A discussão sobre o racismo no Brasil é antiga, mas contesto o atual adjetivo dado ao mesmo como “Racismo Estrutural”. O racismo não estrutura o brasileiro. Faz parte da nossa cultura sem dúvida, tem que mudar essa cultura, não tenha dúvida. A forma de enfrentar a questão racial no Brasil é internamente tão diferenciada que não pode ser colocada como hegemônica. O brasileiro é racista ou o brasileiro não é racista. Essa parece mais como uma simplificação, um enquadre em um discurso único, que não nos define. Vamos pegar duas realidades bem distintas da nossa formação como nação para tornar claro nosso ponto de vista. Dois exemplos do espaço social do negro no Brasil: na Bahia colonizada lá atrás por portugueses que usavam a miscigenação como forma de colonização e no Rio Grande do Sul, colonizado por alemães, que não só não miscigenavam como segregavam duramente os negros. Não preciso falar da diferença abismal destes dois contextos. Essa diferença de força do preconceito gerados nestes contextos gerado forças e ações diferenciadas. Somos todos brasileiros e fomos educados informalmente com essas diferenças. Está na educação não formal, ou seja, na que é transmitida pela família, o alvo final. Mudar, não necessariamente por dívida histórica, mas por uma visão humanista da realidade atual. O preconceito é algo construído e a base está no núcleo familiar. As ações de educação formal já chegaria tarde para mudar essa visão. Essa mudança cultural, que implica na mudança do imaginário de uma população, como afirma Le Goff, precisaria 100 anos para mudar. Não é simples mudar cultura. Mas essa mudança cultural já foi iniciada, desde o século passado. O esforço continuado na busca da mudança do nosso imaginário, ainda precisaria empenho sistemático de mais uma geração, para chegarmos onde queremos: pessoas de qualquer cor, origem ou feios ou bonitos, magros ou gordos respeitados e não discriminados. Temos que persistir no desejo de mudança, sem perder a nossa visão mais sistêmica da realidade.

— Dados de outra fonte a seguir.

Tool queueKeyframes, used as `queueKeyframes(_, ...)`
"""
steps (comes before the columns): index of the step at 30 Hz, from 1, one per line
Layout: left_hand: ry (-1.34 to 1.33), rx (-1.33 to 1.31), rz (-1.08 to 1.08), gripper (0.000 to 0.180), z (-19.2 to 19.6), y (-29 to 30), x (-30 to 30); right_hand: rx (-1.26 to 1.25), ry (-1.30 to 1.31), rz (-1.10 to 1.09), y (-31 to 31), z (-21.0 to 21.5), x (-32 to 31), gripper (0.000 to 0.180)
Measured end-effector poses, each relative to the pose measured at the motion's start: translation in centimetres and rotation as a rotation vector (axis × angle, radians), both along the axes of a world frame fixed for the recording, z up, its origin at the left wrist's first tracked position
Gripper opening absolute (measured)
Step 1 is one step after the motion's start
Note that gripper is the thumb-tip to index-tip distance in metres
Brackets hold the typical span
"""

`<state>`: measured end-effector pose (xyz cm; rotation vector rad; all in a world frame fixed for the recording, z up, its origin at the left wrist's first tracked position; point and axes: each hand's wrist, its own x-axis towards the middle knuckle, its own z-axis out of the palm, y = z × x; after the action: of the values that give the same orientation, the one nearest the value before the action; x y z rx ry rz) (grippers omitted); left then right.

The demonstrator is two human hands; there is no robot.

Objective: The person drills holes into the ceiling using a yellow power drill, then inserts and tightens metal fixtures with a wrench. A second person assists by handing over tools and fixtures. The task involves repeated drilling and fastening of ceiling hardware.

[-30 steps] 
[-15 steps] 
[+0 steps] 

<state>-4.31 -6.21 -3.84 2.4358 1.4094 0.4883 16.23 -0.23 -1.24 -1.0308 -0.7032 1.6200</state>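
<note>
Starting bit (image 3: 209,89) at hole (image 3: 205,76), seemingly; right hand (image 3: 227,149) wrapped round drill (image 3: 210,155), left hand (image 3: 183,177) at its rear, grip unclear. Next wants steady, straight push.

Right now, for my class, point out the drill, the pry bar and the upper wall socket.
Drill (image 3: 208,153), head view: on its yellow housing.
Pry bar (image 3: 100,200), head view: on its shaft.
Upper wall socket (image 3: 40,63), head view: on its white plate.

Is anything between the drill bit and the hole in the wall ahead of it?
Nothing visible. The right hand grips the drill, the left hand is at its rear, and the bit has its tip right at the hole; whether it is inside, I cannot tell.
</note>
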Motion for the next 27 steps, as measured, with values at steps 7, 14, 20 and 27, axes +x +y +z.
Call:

Que há preconceito social no Brasil não parece haver dúvida. O que não podemos esquecer que o preconceito racial anda de mão dada com o social. Quando houve a abolição da escravatura, não predominava a consciência que era preciso dar condições de desenvolvimento para esses antigos escravos. O resultado disto foi o surgimento de uma nova forma de escravidão pela falta de qualificação e alfabetização da maioria destes recém libertos. A impossibilidade de sair da pobreza os levou a uma escravidão social, pela baixa remuneração e de oportunidades. Dessa escravidão muitos brasileiros precisam ser libertos.

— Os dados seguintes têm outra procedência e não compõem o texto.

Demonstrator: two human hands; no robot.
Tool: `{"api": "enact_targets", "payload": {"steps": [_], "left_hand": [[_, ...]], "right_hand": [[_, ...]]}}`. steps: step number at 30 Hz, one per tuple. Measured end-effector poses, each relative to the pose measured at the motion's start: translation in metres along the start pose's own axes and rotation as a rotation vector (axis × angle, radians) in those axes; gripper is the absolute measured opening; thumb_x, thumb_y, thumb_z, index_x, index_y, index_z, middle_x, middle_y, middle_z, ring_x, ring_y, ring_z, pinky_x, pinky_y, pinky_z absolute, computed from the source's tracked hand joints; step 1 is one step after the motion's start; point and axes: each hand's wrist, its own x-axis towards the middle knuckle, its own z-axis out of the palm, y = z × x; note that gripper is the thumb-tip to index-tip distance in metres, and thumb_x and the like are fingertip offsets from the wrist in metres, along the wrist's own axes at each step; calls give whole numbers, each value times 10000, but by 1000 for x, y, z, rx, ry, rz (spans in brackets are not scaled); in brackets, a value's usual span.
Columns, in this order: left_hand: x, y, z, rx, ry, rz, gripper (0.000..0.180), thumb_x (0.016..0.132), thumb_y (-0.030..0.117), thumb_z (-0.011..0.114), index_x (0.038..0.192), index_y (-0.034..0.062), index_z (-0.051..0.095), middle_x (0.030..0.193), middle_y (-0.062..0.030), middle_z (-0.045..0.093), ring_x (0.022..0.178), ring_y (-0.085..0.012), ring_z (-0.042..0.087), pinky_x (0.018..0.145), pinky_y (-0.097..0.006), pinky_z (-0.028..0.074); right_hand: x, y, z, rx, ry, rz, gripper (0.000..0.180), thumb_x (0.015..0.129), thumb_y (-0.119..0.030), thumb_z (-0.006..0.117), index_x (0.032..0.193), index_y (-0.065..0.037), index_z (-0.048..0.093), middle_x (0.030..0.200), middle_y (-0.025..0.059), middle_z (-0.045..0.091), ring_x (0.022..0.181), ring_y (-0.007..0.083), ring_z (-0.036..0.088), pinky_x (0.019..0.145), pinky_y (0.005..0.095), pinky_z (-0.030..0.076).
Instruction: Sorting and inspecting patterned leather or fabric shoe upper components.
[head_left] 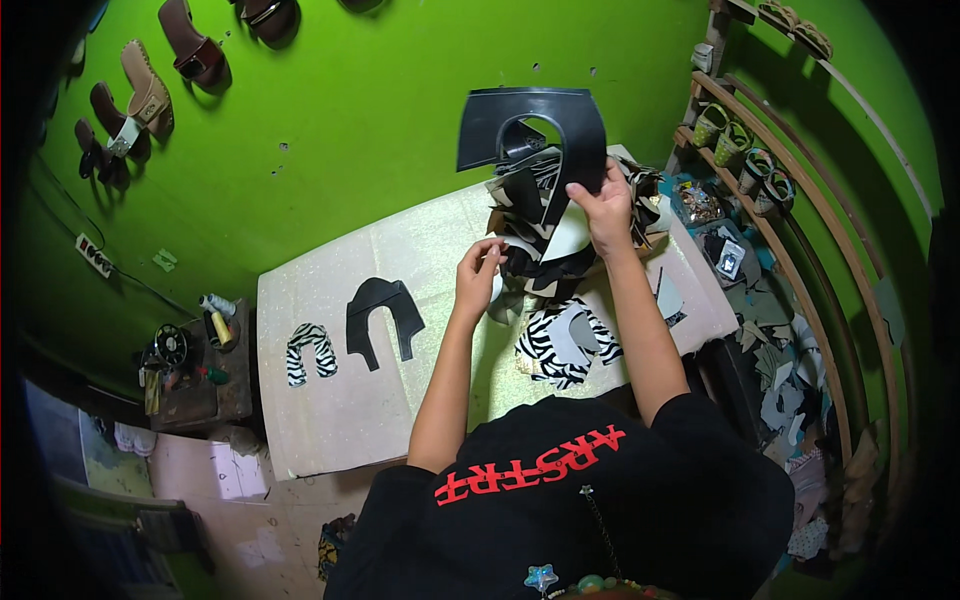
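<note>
Raised over the far side of the table, a curved black leather-like piece (583,125) is in the grip of my right hand (610,212), the thumb lying on its near face. My left hand (474,278) is lower, at the left edge of a heap of black and white cut scraps (520,192). Its thumb and fingers are pinched together; whether a scrap is between them is hard to see. Zebra-print pieces (545,345) with a grey-white piece on them lie below my hands. Farther left are U-shaped black pieces (380,297) and a zebra-print U-shaped piece (310,343).
The pale table (330,430) stands against a green wall. At the left, a small stand (205,400) bears thread spools and a black wheel. Sandals (145,85) hang on the wall. To the right are a wooden rack (745,105) with small shoes and heaped scraps (775,350).
</note>
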Motion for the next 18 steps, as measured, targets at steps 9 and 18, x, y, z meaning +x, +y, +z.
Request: {"api": "enact_targets", "payload": {"steps": [9,18], "left_hand": [[-11,12,-63,-713,43,79,647,857,590,320,1195,44,399,1209,-215,470,993,-293,557,763,-335,484],[-36,-13,-144,-619,360,-110,389,893,402,445,1065,56,495,1032,-130,584,831,-243,610,641,-279,462]], "right_hand": [[-47,52,39,-196,-248,281,539,722,80,601,1185,-11,339,1020,106,573,924,139,544,826,253,427],[-86,105,58,-314,-299,519,313,775,10,575,1065,-3,456,904,88,624,778,113,585,686,240,468]]}}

Pessoas desequilibradas, não treinadas adequadamente, admitidas por empresas que mesmo corresponsáveis, não exigem no processo seletivo a avaliação da saúde mental da sua equipe de segurança e, requerem apenas que o indivíduo seja forte, saudável fisicamente e sem antecedentes criminais é uma outra situação que não pode continuar.

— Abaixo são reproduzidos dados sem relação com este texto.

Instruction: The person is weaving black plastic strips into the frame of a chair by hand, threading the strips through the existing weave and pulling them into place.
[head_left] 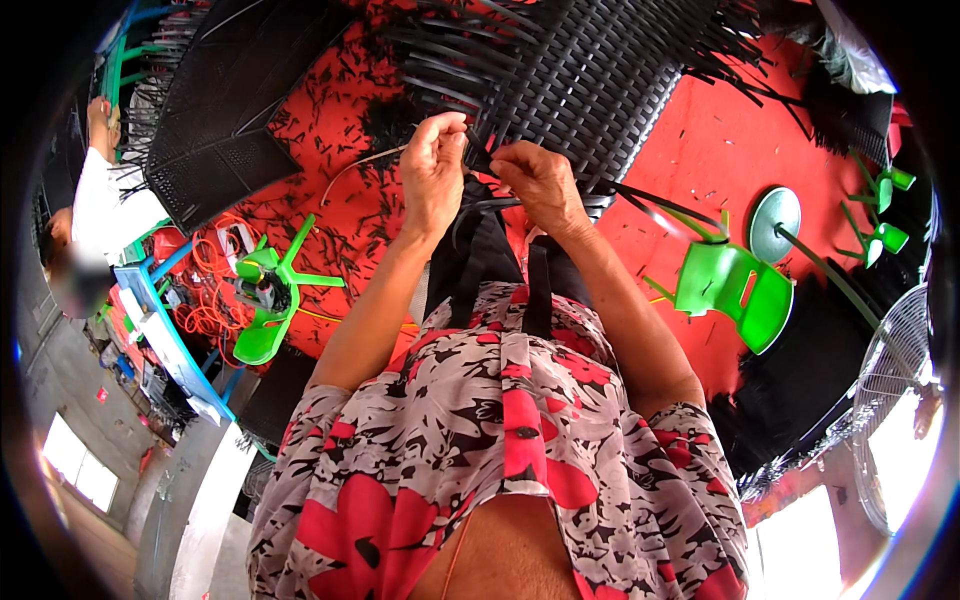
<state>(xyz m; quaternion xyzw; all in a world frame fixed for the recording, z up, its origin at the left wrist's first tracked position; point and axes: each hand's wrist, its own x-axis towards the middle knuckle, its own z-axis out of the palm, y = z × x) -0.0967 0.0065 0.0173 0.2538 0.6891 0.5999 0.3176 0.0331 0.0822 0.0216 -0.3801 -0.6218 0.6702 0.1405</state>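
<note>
Before me lies a panel woven from flat black plastic strips [600,90], its loose strip ends fanning out at the far left and far right. My left hand [435,180] is raised by the panel's near left edge, thumb and fingertips pinched together; what they hold is too small to make out. A thin tan strand [365,160] runs up to that hand from the left. Close by on the right, my right hand [545,185] is closed at the panel's near edge, fingers bent round a black strip [480,158]. Its fingertips are partly hidden.
Black offcuts litter the red floor [720,130]. Another black woven piece [230,110] lies at the left, near a person in white [125,205]. Green chairs [735,285] [275,290] stand on both sides. Orange cords [210,290] tangle at left; a fan [895,350] is at right.
</note>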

Por não ter uma Gestão Estratégica do Recursos Humanos, pela atitude insana de sua fiscal de Caixa o Carrefour perde diariamente o valor de suas ações na Bolsa de Valores. Por falhar na seleção e no treinamento o Carrefour precisa ser punido exemplarmente. As empresas precisam ser confrontadas com as consequências das suas ações como alerta para as demais.

Quanto aos nossos preconceitos precisamos uma revisão cultural, mas sem simplificação ideológica do problema. Medidas que precisarão de uma geração inteira para se ter êxito, são complexas e não podemos esmorecer. Temos que exigir ações públicas efetivas, especialmente na área da educação, para começar a mudar, de fato, essa realidade.